WHAT TO PRODUCE: Starting at the line that contains "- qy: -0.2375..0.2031" in the listing below, write out every line word for word until you have written the line that contains "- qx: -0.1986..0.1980".

SOURCE MATERIAL:
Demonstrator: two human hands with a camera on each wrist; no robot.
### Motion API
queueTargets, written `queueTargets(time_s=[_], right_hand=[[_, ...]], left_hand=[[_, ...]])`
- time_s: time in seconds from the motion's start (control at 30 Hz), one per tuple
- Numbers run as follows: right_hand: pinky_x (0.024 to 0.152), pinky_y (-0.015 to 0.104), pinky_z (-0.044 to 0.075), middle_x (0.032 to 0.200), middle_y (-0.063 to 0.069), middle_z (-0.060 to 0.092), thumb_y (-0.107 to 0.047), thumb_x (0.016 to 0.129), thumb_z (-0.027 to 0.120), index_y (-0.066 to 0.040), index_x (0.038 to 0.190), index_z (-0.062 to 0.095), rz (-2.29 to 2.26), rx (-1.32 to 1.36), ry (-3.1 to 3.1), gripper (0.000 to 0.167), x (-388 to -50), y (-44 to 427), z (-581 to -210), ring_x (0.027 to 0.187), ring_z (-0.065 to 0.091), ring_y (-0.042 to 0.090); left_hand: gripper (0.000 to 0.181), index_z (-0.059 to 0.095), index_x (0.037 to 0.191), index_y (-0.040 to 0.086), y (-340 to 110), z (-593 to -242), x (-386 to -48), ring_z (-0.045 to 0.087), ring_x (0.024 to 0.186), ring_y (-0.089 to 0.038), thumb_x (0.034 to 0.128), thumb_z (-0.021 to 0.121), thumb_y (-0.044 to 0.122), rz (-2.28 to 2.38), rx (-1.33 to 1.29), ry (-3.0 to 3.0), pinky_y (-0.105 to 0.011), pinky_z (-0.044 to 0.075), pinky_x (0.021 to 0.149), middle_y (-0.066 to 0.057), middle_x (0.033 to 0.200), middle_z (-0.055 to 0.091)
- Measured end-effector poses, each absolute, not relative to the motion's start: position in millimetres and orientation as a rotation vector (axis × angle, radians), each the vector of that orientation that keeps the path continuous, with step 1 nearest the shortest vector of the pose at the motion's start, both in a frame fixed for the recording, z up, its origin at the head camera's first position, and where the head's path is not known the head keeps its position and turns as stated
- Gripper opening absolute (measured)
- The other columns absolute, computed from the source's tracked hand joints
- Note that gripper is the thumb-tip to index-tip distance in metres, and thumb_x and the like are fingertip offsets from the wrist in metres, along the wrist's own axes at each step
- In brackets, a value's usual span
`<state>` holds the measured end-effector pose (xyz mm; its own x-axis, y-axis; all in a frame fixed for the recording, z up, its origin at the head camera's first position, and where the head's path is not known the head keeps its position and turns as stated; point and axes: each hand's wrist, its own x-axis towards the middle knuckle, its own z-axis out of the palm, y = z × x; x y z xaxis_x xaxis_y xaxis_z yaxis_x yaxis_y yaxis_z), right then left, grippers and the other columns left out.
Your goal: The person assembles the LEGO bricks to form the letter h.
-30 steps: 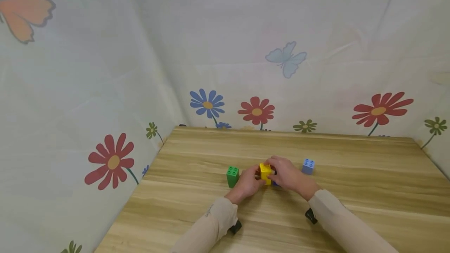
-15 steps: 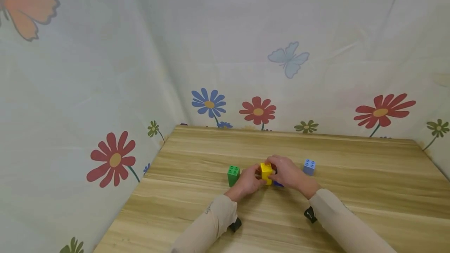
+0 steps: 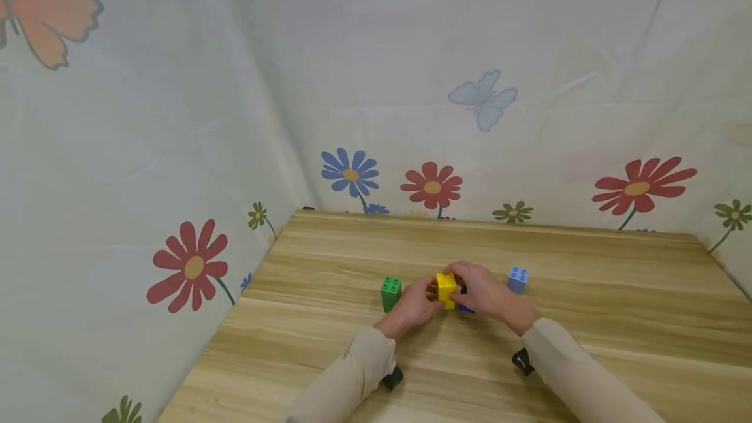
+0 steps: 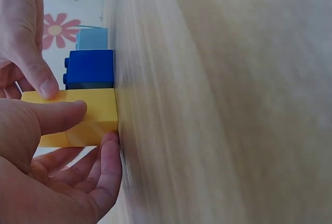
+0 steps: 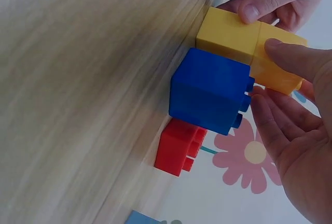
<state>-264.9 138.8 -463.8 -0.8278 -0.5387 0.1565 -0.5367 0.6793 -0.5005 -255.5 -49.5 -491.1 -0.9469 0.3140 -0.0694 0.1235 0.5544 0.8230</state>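
Pinching, the left hand (image 3: 414, 304) held the lower and the right hand (image 3: 483, 289) the upper half of a two-block yellow plastic stack (image 3: 445, 287), upright on the wooden table (image 3: 264, 331), seemingly joined already from where I stood, boxy dark-blue plastic block (image 5: 208, 93) just beside, unattached.

Left forearm (image 3: 346, 377) and right forearm (image 3: 587, 371) stretch forward, angled inward. Left hand (image 3: 414, 303) pinches, thumb (image 4: 61, 117) opposite fingers (image 4: 110, 172). Right hand (image 3: 480, 290), just beside, pinches likewise.
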Motion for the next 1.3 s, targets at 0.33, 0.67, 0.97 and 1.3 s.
queueTargets(time_s=[0.33, 0.67, 0.97, 1.3], right_hand=[[0.1, 0.056, 0.055, 0.135, 0.021, 0.065, -0.009, 0.091, 0.085, 0.001, 0.138, 0.062, -0.877, -0.866, 2.94, 0.054, -253.8, 156.3, -454.1, 0.12, 0.065, 0.042], [0.094, 0.055, 0.058, 0.134, 0.024, 0.066, -0.008, 0.095, 0.08, 0.005, 0.134, 0.064, -0.958, -0.797, 2.945, 0.045, -251.9, 178.6, -447.2, 0.112, 0.067, 0.043], [0.093, 0.056, 0.058, 0.125, 0.027, 0.068, -0.001, 0.093, 0.079, 0.01, 0.128, 0.065, -0.933, -0.85, 2.945, 0.04, -258.5, 194.3, -452.2, 0.109, 0.067, 0.044], [0.091, 0.055, 0.058, 0.121, 0.029, 0.069, 0.001, 0.092, 0.078, 0.012, 0.126, 0.064, -0.892, -0.827, 2.923, 0.038, -265.3, 200.4, -462.4, 0.106, 0.068, 0.042]], left_hand=[[0.056, 0.05, 0.149, -0.002, -57.5, -484.0, -242.8, 0.067, 0.121, -0.034, 0.0989, 0.074, 0.007, 1.289, 0.304, 2.611, -0.047, 0.056, 0.1, -0.022, 0.142, 0.06], [0.052, 0.052, 0.148, -0.001, -66.0, -460.9, -227.9, 0.064, 0.125, -0.032, 0.1008, 0.072, 0.009, 1.308, 0.401, 2.612, -0.046, 0.055, 0.101, -0.018, 0.146, 0.059], [0.043, 0.059, 0.142, -0.002, -91.8, -429.6, -227.7, 0.064, 0.123, -0.033, 0.1019, 0.07, 0.007, 1.177, 0.685, 2.765, -0.045, 0.055, 0.102, -0.018, 0.138, 0.065], [0.051, 0.058, 0.146, -0.001, -132.9, -426.7, -243.4, 0.055, 0.136, -0.037, 0.0997, 0.074, 0.013, 1.154, 0.752, 2.728, -0.054, 0.044, 0.113, -0.018, 0.148, 0.06]])
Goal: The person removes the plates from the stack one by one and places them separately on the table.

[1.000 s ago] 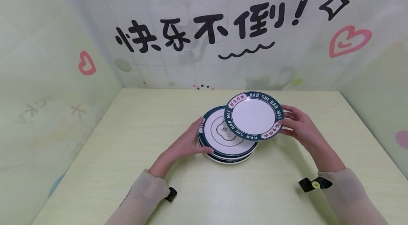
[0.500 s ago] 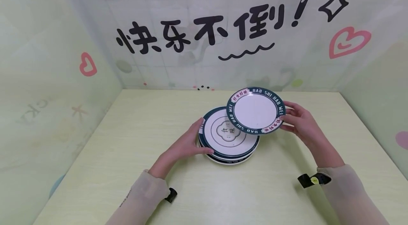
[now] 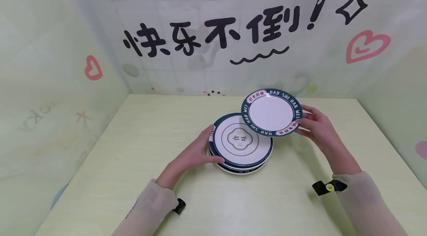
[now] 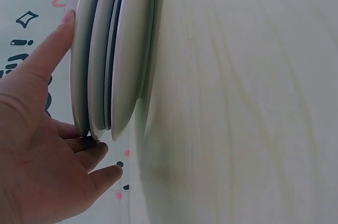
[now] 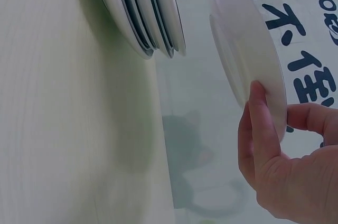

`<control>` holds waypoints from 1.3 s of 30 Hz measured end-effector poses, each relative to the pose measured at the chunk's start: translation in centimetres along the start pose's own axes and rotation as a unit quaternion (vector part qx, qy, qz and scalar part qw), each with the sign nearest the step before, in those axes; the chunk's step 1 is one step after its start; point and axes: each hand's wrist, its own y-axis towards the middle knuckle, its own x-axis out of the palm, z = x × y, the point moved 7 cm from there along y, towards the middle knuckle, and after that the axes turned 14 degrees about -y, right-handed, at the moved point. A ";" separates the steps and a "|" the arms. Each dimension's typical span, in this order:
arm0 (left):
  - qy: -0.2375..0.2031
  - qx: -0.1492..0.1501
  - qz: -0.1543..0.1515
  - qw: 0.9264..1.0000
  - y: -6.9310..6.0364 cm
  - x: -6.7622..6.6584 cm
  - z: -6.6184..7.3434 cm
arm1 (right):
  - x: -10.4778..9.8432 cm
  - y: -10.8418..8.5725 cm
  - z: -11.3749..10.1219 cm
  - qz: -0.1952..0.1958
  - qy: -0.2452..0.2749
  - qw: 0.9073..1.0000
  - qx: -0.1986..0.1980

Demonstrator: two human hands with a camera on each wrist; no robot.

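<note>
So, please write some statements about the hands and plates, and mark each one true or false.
1. The right hand grips a teal-rimmed plate by its edge. True.
2. The left hand touches the plate stack. True.
3. The gripped plate touches this stack. False: the right wrist view shows a gap between them.
4. The stack's top plate shows a printed emblem at its centre. True.
5. The gripped plate has a printed centre. False: its centre is plain white; the print runs round its rim.

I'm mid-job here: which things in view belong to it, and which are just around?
Part of the job:
- plate, held up by the right hand
- stack of plates, held by the left hand

Just around:
- table
- printed backdrop
- black strap, right wrist
</note>
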 end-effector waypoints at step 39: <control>-0.011 0.024 0.009 1.000 0.0 0.1 0.2 | -2.3 1.9 2.1 0.052 0.161 0.985 0.033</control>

ANSWER SPACE:
  - qy: -0.2375..0.2031
  - qx: -0.1492..0.1501
  - qz: -0.1543..0.1515
  - qw: 0.9264..1.0000
  - y: -6.9310..6.0364 cm
  - x: -6.7622..6.6584 cm
  - z: -6.6184..7.3434 cm
arm1 (right):
  - x: -10.4778..9.8432 cm
  - y: -10.8418..8.5725 cm
  - z: -11.3749..10.1219 cm
  - qz: -0.1952..0.1958
  - qy: -0.2452..0.2749
  - qw: 0.9073..1.0000
  - qx: -0.1986..0.1980

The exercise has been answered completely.